Transplant surgeons typically remove the left kidney because it’s on the opposite side from the liver, which makes the surgery less complicated. But in Anderson’s case, they learned her left kidney was slightly larger and they wanted to leave her with that organ, Anderson said.
“I just trusted the doctors,” she said. “I also reached out to a colleague who donated a kidney a few years back. They said ‘you’ll be fine’.
Donors through the National Kidney Registry go to the top of the deceased donor list if they ever need a kidney transplant, as do designated family members, Hohoff said. This means Anderson’s son, Mateo, will have better odds if he ever needs a transplant, Anderson said.
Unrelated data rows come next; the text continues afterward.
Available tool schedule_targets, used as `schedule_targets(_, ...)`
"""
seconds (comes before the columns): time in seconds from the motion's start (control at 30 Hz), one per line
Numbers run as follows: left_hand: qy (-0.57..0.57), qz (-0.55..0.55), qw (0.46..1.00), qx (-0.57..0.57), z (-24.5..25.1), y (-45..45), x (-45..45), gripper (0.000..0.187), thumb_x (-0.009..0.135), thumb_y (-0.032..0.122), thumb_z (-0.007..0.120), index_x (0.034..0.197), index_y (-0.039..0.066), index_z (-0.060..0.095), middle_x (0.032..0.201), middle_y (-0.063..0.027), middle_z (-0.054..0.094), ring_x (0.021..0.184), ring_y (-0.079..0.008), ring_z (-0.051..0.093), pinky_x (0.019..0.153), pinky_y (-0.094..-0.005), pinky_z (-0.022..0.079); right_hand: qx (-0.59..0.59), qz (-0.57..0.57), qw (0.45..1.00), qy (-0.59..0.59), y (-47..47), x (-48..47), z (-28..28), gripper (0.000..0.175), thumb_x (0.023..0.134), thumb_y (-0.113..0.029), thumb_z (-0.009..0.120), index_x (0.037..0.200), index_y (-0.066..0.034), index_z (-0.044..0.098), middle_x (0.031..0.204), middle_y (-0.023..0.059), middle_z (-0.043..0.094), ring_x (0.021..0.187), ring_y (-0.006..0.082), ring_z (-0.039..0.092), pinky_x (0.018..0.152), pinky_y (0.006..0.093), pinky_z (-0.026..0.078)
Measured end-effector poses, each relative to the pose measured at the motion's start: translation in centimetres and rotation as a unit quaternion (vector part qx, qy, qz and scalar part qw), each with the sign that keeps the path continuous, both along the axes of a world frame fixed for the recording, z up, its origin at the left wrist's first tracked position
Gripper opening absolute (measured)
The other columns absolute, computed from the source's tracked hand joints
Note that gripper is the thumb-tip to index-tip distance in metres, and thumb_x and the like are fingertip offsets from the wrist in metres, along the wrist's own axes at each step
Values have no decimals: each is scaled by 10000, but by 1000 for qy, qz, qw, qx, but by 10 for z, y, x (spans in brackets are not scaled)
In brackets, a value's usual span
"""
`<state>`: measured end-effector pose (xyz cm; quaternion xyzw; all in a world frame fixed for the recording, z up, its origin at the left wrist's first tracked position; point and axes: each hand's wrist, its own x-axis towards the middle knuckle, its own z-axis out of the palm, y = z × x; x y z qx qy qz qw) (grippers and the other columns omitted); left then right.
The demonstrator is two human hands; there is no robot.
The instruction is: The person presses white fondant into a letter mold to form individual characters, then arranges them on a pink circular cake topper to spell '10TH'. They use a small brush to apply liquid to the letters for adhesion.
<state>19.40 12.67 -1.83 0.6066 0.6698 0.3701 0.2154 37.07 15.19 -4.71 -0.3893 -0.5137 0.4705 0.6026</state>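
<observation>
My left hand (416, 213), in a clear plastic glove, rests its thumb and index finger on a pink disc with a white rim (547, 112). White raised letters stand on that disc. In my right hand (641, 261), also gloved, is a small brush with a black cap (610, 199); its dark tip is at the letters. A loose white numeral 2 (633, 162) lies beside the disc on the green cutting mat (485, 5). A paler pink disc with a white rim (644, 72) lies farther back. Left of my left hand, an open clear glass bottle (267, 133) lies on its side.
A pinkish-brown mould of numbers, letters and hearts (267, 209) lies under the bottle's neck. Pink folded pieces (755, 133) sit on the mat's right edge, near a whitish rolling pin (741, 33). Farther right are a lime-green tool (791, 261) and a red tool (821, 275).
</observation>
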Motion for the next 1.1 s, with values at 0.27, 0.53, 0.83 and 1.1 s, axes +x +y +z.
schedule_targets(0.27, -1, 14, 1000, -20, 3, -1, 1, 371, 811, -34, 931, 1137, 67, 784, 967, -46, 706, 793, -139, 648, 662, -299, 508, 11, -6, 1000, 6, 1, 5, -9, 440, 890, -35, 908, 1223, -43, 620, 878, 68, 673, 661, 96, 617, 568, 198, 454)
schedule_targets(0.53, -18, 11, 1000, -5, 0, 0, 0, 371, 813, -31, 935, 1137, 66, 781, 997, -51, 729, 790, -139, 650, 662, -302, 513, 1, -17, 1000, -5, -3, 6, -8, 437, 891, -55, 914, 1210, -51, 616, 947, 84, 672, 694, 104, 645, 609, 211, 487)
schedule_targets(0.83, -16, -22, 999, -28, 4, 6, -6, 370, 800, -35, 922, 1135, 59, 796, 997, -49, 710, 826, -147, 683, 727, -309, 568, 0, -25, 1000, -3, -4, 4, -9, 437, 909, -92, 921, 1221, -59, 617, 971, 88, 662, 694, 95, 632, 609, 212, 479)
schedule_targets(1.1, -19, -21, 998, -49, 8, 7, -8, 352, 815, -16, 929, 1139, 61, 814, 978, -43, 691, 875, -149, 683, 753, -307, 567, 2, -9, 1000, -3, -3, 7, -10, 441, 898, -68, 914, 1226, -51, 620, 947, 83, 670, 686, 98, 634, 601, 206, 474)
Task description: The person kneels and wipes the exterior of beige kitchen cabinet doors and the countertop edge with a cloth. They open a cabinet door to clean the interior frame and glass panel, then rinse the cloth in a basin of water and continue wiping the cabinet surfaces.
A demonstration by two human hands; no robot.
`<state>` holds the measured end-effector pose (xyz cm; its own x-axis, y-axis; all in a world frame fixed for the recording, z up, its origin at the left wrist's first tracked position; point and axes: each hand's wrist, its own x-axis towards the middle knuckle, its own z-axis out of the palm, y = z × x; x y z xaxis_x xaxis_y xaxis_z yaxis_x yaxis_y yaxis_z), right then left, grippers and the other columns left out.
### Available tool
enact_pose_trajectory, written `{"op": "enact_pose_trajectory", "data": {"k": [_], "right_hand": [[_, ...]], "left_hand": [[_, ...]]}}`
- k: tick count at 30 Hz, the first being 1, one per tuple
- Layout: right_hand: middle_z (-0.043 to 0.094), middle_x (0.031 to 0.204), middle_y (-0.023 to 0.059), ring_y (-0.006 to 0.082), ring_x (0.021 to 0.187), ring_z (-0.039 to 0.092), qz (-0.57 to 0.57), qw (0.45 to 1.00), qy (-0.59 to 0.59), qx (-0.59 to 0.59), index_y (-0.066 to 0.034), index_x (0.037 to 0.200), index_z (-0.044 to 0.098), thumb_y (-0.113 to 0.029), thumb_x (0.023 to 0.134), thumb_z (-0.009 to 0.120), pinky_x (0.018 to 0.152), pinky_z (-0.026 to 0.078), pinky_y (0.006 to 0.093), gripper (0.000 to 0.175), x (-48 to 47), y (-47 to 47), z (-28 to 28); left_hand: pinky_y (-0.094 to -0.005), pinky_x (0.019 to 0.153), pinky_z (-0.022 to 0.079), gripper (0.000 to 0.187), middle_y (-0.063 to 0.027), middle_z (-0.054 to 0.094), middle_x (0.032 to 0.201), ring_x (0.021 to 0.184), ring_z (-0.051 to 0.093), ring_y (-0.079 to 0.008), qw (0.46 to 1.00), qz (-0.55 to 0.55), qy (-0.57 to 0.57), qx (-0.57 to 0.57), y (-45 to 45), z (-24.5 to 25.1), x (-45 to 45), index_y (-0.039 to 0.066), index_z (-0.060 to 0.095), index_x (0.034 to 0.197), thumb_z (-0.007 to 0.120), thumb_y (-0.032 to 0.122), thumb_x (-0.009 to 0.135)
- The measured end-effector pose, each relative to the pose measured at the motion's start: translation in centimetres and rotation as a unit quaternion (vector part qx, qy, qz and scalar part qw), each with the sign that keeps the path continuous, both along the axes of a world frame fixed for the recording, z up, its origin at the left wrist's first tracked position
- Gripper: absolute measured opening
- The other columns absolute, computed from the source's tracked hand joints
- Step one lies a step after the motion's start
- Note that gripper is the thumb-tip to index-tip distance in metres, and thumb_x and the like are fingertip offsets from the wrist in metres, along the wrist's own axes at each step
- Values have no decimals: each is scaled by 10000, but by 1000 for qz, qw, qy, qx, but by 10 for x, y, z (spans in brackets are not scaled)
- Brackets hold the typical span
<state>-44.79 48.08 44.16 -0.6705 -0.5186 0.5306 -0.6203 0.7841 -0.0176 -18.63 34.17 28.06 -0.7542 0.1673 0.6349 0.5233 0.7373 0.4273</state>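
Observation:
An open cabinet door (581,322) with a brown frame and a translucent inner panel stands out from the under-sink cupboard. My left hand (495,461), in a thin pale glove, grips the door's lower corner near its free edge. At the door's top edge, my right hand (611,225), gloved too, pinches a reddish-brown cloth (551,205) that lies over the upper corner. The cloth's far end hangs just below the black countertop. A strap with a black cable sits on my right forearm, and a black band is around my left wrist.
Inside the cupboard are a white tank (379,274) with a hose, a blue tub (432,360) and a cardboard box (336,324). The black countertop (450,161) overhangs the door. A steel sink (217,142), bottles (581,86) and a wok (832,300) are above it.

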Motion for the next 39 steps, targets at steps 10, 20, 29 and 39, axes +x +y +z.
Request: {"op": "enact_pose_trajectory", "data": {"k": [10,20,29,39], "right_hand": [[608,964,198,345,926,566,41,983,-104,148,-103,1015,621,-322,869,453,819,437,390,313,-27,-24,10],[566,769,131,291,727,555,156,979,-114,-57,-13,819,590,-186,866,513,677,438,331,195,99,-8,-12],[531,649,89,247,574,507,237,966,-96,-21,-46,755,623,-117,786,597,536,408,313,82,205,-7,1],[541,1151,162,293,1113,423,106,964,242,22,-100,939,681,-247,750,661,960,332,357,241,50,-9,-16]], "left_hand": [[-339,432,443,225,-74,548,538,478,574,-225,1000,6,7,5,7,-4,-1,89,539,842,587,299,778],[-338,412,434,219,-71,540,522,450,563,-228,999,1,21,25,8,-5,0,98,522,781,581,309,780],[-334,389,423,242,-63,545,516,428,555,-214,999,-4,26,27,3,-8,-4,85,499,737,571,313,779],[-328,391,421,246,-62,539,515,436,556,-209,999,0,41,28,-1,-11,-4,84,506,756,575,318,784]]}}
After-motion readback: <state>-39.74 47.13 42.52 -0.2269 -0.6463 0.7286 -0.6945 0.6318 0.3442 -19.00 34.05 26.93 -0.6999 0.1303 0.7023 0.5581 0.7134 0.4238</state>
The registry was able to find a unique donor to provide a kidney for Turnis, who also battles eosinophilic esophagitis, a complicated digestive system disorder that causes his body to attack some foods like a poison. A new medicine is keeping that disorder under control, but Turnis still has antibodies against transplants from about half the population, Harshman said.
“If we would have gone through the deceased donor pool, his options become limited,” she said. “Through the National Kidney Registry, we can look at different swaps. The national data suggest there is a distinct living donor advantage.”
When surgery day arrived, Anderson was first in the operating room. Turnis and his father, Ron, saw who they believe was the courier who took Anderson’s kidney to Chicago O’Hare International Airport, where it was flown to the Southwest to be transplanted into another recipient. A few hours later, that same driver brought another kidney back from O’Hare for Turnis.
Less than a week after their surgeries, Turnis and Anderson met at the Ronald McDonald House, where Turnis’ family stayed while he was in the hospital.
“Now that I’ve got this new kidney, I’m on the road to recovery and hopefully, let’s let this kidney last as long as it can,” Turnis said.
“My plans are to do a few years at a local community college and eventually transfer to the University of Iowa to get an education in Child Life Specialties. Being in a children’s hospital all my life, I could bring a different perspective to the profession.”
The UIHC transplant team will monitor Anderson for two years, but Hohoff said she’s available as a resource long after that. Anderson knows she needs to make sure she’s drinking plenty of water, which she does anyway, and be wary of how some drugs, including ibuprofen, can affect her remaining kidney.
She wears a T-shirt that says “Share your spare” and “Recycle your parts” as a way to advocate for being a living donor.
“We want to take the best care of them possible because they are providing the ultimate gift to this patient,” Harshman said.